**WHAT TO WORK ON:** Beginning at the first line of the data, print each line exactly, stopping after the line that contains "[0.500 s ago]".

(Beginning of GIVEN DATA)

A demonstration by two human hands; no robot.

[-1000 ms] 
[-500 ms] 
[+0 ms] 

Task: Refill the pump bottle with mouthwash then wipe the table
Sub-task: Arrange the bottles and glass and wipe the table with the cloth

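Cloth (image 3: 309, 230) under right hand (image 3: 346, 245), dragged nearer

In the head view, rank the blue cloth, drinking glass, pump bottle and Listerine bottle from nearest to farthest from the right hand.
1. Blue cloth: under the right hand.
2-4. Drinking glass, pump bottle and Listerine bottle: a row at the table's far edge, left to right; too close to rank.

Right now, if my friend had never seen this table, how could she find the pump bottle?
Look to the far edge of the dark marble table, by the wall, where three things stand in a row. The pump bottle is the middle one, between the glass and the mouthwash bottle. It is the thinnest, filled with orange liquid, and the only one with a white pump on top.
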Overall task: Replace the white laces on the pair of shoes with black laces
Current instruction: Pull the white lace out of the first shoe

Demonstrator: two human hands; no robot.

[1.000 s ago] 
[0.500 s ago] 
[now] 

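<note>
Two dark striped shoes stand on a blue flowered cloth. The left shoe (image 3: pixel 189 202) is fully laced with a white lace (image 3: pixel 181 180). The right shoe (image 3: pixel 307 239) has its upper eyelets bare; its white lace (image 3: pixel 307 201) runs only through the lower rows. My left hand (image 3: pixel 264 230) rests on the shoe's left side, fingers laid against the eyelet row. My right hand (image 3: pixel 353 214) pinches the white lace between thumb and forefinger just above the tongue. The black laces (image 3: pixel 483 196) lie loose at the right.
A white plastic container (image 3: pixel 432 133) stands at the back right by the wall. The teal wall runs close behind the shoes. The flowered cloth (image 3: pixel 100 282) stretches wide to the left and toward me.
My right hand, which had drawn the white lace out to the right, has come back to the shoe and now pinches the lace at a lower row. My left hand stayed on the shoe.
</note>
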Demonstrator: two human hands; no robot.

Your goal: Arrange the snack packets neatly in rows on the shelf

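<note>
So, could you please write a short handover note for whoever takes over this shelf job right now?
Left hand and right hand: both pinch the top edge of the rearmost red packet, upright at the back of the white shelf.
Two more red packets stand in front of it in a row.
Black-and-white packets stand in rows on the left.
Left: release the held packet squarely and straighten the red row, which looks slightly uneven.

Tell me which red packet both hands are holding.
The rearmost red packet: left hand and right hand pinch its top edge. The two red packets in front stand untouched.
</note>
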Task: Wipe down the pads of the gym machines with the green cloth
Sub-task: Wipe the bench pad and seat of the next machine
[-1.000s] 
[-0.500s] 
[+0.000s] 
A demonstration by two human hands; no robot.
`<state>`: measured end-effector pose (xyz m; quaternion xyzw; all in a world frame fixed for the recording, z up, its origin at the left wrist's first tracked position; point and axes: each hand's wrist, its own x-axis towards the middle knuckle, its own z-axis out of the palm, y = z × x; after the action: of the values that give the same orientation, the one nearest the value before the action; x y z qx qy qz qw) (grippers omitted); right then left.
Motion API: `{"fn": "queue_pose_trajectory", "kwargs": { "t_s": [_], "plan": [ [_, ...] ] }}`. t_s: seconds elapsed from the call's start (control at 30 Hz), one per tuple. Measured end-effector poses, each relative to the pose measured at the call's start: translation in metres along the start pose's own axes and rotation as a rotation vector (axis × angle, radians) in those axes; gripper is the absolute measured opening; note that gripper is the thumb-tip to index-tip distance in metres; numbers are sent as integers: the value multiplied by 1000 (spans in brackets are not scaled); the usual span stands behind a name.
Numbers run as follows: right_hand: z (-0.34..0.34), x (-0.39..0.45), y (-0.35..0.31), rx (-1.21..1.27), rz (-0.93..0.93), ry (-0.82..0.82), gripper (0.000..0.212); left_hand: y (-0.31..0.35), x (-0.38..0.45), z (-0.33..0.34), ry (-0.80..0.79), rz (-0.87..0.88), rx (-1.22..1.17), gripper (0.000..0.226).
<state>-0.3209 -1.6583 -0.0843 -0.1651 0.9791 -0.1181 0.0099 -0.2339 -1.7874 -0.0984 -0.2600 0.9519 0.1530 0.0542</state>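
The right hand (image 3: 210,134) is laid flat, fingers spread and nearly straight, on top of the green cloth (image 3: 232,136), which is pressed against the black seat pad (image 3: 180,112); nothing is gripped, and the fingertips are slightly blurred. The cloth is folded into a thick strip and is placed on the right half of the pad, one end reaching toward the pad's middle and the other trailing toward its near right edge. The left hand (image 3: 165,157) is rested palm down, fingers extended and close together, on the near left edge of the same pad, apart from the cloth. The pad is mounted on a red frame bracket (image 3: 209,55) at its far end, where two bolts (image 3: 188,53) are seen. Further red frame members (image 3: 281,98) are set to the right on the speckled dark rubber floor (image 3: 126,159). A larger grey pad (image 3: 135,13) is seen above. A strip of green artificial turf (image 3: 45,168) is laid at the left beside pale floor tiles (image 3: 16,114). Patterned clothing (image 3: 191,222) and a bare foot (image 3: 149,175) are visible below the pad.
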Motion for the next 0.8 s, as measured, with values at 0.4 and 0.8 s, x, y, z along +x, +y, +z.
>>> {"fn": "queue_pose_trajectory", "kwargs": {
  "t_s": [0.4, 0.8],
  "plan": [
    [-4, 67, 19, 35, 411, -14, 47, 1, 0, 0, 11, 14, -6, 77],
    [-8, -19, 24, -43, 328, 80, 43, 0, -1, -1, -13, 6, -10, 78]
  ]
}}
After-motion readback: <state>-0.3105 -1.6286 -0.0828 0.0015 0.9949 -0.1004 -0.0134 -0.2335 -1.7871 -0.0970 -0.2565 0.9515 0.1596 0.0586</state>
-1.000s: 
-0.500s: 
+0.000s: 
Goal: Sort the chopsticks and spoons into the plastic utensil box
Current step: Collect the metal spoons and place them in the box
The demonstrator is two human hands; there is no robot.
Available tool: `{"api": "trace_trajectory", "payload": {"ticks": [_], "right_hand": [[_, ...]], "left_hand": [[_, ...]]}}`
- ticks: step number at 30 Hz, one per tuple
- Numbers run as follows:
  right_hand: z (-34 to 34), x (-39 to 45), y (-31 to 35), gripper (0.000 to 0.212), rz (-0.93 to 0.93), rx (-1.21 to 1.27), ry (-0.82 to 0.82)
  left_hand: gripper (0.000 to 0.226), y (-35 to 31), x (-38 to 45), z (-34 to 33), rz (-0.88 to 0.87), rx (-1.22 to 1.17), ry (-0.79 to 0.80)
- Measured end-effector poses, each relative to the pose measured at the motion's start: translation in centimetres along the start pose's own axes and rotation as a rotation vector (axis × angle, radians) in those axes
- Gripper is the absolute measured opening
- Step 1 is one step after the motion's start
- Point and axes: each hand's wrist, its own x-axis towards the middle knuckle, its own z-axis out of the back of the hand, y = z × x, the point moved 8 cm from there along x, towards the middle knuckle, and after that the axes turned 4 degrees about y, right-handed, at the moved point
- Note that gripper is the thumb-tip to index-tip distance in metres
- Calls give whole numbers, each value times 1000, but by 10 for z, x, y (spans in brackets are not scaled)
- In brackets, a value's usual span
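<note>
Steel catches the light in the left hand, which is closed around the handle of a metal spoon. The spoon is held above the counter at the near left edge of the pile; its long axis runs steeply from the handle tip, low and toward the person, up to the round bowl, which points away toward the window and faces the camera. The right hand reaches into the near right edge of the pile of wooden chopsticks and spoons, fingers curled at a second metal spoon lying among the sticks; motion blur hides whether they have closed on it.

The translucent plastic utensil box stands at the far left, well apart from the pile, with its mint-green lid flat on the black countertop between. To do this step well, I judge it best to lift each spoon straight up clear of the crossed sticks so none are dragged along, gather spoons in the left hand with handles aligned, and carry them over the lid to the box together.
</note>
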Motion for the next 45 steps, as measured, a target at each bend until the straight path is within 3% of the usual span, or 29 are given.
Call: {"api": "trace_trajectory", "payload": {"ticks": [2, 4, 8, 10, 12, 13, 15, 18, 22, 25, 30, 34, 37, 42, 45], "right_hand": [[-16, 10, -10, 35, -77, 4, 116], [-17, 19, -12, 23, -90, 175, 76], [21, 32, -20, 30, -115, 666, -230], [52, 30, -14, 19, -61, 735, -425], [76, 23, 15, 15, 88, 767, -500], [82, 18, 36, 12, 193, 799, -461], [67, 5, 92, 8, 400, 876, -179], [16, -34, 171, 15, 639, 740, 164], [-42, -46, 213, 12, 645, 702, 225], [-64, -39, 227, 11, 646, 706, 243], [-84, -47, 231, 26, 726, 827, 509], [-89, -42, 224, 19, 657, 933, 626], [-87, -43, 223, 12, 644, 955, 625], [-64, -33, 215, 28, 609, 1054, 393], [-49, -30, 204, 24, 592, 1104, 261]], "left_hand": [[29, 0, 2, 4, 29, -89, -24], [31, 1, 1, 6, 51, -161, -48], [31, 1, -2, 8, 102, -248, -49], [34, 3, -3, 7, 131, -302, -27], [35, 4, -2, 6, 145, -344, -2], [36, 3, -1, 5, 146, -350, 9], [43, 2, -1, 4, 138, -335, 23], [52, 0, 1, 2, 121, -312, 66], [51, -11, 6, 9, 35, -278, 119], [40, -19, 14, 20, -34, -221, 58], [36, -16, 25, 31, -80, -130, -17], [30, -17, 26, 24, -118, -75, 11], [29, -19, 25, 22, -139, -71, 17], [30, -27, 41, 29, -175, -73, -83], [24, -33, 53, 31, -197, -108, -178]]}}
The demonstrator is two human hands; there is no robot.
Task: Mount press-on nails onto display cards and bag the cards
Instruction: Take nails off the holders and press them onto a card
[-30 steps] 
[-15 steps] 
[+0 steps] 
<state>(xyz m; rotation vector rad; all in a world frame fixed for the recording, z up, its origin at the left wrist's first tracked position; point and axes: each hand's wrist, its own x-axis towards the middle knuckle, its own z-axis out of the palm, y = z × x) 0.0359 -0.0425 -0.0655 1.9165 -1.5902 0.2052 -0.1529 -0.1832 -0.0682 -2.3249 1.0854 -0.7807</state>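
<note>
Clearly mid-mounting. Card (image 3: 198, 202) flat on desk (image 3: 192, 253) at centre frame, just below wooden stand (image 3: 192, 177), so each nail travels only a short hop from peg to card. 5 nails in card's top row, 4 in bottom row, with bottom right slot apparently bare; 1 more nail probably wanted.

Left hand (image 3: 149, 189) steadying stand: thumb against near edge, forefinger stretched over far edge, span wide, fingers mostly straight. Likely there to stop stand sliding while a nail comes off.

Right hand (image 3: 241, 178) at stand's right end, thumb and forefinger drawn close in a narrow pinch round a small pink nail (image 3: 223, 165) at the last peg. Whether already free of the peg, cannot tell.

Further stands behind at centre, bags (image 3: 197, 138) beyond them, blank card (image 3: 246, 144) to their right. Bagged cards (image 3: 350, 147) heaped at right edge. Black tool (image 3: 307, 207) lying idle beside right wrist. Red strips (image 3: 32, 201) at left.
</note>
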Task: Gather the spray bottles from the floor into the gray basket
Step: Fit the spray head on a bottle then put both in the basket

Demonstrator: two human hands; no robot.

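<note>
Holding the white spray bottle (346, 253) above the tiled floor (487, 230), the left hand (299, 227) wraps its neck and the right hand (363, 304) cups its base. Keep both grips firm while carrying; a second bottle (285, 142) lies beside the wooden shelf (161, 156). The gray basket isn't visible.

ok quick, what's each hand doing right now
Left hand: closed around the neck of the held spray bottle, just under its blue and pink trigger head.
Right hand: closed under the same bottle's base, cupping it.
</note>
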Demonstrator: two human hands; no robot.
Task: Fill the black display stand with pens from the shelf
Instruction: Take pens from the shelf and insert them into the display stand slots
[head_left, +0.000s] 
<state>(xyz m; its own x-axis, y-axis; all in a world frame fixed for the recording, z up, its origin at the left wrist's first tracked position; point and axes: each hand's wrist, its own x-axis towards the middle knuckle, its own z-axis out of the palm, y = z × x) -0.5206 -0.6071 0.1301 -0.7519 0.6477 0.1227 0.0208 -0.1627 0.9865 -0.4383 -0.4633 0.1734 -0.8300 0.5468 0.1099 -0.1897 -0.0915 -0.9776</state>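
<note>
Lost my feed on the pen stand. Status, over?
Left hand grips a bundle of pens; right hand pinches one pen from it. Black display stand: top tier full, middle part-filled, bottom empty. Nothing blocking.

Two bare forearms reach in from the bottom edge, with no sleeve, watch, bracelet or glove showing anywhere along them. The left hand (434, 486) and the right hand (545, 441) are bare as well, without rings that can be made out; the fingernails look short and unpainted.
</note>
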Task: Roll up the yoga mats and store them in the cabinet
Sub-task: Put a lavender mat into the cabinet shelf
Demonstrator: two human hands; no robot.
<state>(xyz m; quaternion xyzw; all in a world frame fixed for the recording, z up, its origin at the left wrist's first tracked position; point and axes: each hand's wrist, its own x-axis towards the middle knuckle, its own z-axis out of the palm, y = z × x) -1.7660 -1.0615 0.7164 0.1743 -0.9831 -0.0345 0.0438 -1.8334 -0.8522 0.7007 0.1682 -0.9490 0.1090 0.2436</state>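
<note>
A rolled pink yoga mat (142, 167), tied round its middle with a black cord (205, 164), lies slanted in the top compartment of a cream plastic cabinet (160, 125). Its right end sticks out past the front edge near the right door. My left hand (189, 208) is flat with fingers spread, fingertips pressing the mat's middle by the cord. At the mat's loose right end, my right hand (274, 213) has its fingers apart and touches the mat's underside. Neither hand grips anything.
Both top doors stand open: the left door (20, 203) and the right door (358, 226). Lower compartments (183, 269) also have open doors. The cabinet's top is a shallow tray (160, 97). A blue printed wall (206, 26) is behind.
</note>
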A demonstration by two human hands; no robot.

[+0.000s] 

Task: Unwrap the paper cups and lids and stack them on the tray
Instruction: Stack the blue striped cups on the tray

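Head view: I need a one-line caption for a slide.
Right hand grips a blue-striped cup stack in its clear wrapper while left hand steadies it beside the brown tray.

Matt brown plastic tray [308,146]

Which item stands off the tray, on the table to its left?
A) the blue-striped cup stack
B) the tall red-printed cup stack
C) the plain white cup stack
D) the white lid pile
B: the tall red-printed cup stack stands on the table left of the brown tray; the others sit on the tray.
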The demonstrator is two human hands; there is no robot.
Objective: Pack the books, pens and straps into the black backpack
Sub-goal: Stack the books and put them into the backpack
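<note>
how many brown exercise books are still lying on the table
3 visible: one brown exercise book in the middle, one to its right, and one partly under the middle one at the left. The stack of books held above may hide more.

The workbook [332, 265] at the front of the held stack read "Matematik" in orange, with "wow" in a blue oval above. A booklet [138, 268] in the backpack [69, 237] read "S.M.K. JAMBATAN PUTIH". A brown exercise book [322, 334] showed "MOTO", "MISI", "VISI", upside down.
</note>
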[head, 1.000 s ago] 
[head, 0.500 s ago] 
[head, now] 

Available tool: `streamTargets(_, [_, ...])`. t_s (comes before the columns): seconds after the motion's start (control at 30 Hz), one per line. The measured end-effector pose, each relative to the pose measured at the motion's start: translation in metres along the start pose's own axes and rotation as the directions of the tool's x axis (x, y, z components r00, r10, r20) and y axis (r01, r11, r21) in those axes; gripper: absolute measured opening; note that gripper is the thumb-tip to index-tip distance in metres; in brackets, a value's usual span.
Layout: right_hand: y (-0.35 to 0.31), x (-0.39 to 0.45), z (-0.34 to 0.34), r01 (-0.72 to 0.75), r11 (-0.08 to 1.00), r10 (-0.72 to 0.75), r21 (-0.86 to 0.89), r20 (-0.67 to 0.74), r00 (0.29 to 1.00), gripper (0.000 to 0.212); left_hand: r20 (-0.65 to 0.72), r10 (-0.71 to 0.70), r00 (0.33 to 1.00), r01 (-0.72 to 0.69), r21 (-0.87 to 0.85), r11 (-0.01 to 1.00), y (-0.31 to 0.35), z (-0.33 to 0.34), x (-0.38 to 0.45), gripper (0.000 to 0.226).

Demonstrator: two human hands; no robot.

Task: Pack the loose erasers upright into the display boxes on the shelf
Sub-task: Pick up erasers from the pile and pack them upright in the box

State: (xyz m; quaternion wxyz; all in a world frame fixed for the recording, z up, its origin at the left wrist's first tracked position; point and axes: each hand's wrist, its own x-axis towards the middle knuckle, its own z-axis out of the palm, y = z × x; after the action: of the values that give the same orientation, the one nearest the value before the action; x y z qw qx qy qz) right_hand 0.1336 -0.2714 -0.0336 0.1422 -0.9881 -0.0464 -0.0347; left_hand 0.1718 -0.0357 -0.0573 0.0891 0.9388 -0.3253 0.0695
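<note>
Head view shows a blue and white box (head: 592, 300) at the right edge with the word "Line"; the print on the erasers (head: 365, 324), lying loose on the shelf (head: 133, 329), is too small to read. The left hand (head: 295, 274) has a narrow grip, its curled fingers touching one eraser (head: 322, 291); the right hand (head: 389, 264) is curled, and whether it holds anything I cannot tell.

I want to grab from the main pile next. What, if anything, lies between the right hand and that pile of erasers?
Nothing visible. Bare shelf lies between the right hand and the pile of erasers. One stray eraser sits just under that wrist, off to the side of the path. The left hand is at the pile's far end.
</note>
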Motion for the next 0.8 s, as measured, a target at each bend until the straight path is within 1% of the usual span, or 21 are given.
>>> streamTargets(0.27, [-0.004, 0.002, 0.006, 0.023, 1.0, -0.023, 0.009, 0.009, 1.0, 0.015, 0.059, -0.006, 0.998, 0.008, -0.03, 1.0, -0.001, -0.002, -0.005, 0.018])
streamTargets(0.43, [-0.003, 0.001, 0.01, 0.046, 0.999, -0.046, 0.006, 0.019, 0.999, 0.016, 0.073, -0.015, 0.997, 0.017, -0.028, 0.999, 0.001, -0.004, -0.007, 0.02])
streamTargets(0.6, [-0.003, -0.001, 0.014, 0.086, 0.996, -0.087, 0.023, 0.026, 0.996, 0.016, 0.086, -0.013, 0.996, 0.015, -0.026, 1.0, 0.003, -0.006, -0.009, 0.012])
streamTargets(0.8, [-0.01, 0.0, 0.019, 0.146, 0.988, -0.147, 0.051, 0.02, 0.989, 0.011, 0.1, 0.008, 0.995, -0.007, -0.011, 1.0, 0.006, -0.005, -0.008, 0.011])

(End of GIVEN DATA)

**REPLY TO THE EXERCISE:**
A demonstration by two human hands; no robot.

[-1000 ms] 
[-500 ms] 
[+0 ms] 

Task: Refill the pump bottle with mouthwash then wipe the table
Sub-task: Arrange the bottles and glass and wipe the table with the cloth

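Cloth (image 3: 309, 230) under right hand (image 3: 346, 245), dragged nearer

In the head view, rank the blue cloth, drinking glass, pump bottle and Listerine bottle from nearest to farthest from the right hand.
1. Blue cloth: under the right hand.
2-4. Drinking glass, pump bottle and Listerine bottle: a row at the table's far edge, left to right; too close to rank.

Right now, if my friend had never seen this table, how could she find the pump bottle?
Look to the far edge of the dark marble table, by the wall, where three things stand in a row. The pump bottle is the middle one, between the glass and the mouthwash bottle. It is the thinnest, filled with orange liquid, and the only one with a white pump on top.
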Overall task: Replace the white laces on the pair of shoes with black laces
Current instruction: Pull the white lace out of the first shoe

Demonstrator: two human hands; no robot.

[1.000 s ago] 
[0.500 s ago] 

This output is now complete.